We've made a few contacts in London and Oxford, but there are no details to report at the moment.
Q: Did you find yourself in danger at any time during the project?
We were very conscious of our surroundings at all times. When we distributed cameras in Nuevo Laredo, one of the most violent border towns south of Texas, we made sure to leave before the sun went down and military trucks started patrolling the streets. Other than carelessly filming in a drug neighborhood in Nogales and getting rocks thrown at us, we escaped any real danger.
Q: What surprised you most about the photographs you received back?
We were surprised at the overall quality of photos. In some cases, it's hard to tell if a professional photographer took the photo, or a migrant risking his/her life.
The amateurness of other photos is extremely lovable. You really get the sense that you are looking through the eyes of the people on the ground. It's very personal and an intimate glimpse into this reality.
There were 3 migrants that did an amazing job capturing their entire journey on one roll – from the migrant shelter in Mexico to their arrival in the U.S. We call them "journey rolls" and are arguably the most interesting photos in our exhibition and book.

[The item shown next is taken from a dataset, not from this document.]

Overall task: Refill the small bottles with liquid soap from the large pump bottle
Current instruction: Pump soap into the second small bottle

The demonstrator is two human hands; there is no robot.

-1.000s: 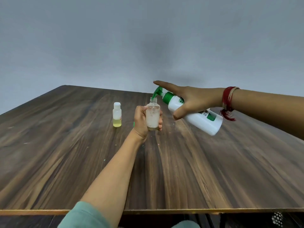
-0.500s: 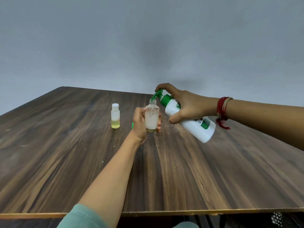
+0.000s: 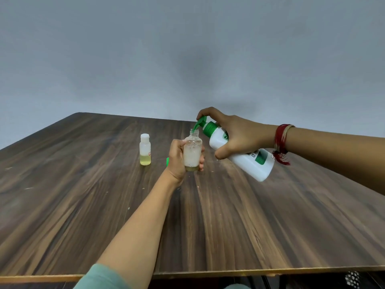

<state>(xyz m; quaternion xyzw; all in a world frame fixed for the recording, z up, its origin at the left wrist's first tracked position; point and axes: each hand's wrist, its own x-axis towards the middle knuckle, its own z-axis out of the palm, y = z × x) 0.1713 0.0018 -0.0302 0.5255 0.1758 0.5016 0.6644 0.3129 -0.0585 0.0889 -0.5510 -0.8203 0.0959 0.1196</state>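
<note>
My left hand (image 3: 177, 156) grips a small clear bottle (image 3: 192, 152), uncapped and upright above the table, with foamy soap inside and a yellowish layer at the bottom. My right hand (image 3: 235, 134) holds the large white pump bottle (image 3: 245, 157) tilted in the air, its forefinger curled over the green pump head (image 3: 200, 123). The green nozzle points down right over the small bottle's mouth. A second small bottle (image 3: 145, 150) with a white cap stands on the table to the left, holding a little yellow liquid.
A small green cap (image 3: 167, 161) lies on the dark wooden table (image 3: 83, 195), mostly hidden behind my left hand. The table's near edge runs along the bottom of the view. A plain grey wall rises behind.
My right forefinger, straight out a second ago, has curled down onto the pump head. The pump bottle has dropped slightly closer to the small bottle's mouth.
</note>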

One migrant in particular was pretty ballsy with his camera. He took a picture of a Border Patrol helicopter as it descended upon his group.

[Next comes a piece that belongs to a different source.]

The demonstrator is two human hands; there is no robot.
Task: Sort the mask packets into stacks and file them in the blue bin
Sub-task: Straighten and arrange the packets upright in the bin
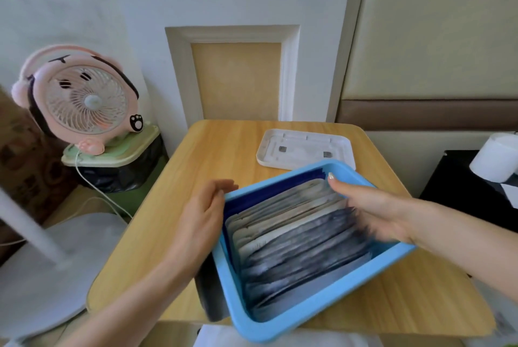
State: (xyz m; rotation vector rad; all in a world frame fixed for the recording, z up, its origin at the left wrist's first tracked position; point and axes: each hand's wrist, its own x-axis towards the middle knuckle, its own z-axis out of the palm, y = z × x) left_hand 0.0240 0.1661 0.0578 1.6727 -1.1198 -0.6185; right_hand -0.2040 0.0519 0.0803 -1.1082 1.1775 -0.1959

Q: What do you think the release of the Border Film Project will change, if anything?
Most people already have pretty defined beliefs about what needs to be done along the border. But after spending months in that area and interviewing people on all sides, we found it to be extremely complex and hard to take sides. The truth usually falls somewhere in the middle. The most rewarding part of the project so far has been when people say our project helped them empathize with the other side – migrant supporters seeing minutemen as people with genuine concerns, and minutemen supporters seeing migrants as good people doing what they can to support their families. We hope that continues to happen.
Q: What do you think should be done about border control and illegal immigration?
We are a completely non-partisan project and therefore do not want to take an official stance on specific policies. Our project is about showing the day-to-day reality of the people on the ground. It's about them, not us. Everyone agrees that U.S. border and immigration policies aren't working and must be reformed. The details of such reform, however, remain up for debate.
Ultimately, this project aims to simplify and humanize the highly complex and often polarizing issues surrounding immigration. To accomplish this goal, we have tried to be as inclusive as possible. We want to challenge our audience to look through two very different, yet similar, sets of eyes. Migrant and Minutemen photographers come from very different backgrounds, and not surprisingly, they have photographed different sides of the issue and they speak of immigration with very different language. Yet, paradoxically, they share one profound connection. At the end of the day, both sides would agree that they are documenting a situation that should not be happening. If we can get migrant supporters to see the minutemen as people, and minutemen supporters to understand the desperation of the migrant journey, perhaps we can start to craft a solution.